It is important to acknowledge that the observed center-periphery pattern in Pelotas and Santa Maria does not universally apply to larger Latin American cities, which often exhibit complex spatial structures and fragmentation (Borsdorf, 2003). The periphery is no longer exclusively inhabited by lower-income groups; it increasingly features a mix of gated communities, retail centers, advanced services, transportation infrastructure, social housing, and slums. This intricate spatial structure gives rise to different patterns of potential movement for various social groups, resulting in new forms of inequality. Our methodology provides valuable insights in such complex scenarios.

Measuring pedestrian and vehicular movement can be achieved through costly, time-consuming origin-destination surveys, primarily conducted in larger Brazilian cities. Access to real-time movement data from sources like cell phones or social media remains uneven in the Global South. Models like the one presented here bridge the gap between sample surveys and real-time data, enabling the estimation of potential movement using limited data. This is particularly crucial for Latin American cities which often face financial constraints and data limitations.

While the current model employs a straightforward method to assess inequalities in potential movement by calculating differences, it can be adapted to incorporate other measures for evaluating potential movement inequalities in street networks, like the Gini index, Global Moran index, Palma ratio, among others.
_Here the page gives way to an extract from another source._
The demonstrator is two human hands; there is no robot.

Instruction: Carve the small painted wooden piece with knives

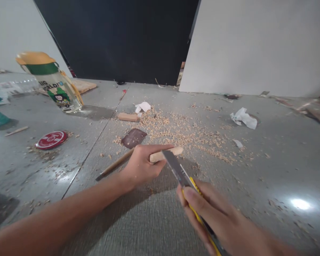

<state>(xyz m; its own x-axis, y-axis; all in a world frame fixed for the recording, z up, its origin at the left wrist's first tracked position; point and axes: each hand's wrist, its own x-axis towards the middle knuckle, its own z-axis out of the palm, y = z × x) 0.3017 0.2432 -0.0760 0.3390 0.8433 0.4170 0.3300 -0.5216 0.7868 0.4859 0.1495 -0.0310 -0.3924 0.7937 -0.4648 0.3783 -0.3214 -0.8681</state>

It is worth noting that our current model does not encompass the public transportation network, a critical aspect of mobility especially for lower-income groups. Future research should prioritize the inclusion of public transportation modes to address this limitation. Our analysis is based on a single network that integrates all transportation modes. However, we acknowledge that each mode exhibits a distinct network configuration. Examining these distinct networks separately may produce more accurate results.

Additionally, our analysis does not incorporate distance-decay functions, which play a role in estimating variations in population willingness to travel as distances increase. However, the absence of data on travel behavior necessary to calibrate these functions presents a significant challenge, especially given the limited availability of such data for medium-sized cities.

The confinement of our analysis within municipal boundaries also poses a limitation, as the residents of neighboring municipalities interact and access the opportunities and transportation networks from one another. Our selection of Pelotas and Santa Maria is deliberate due to their distinct lack of conurbation with neighboring municipalities, ensuring that the potential impact of interactions with nearby cities is minimized. Nonetheless, our proposed method is flexible enough to incorporate neighboring cities.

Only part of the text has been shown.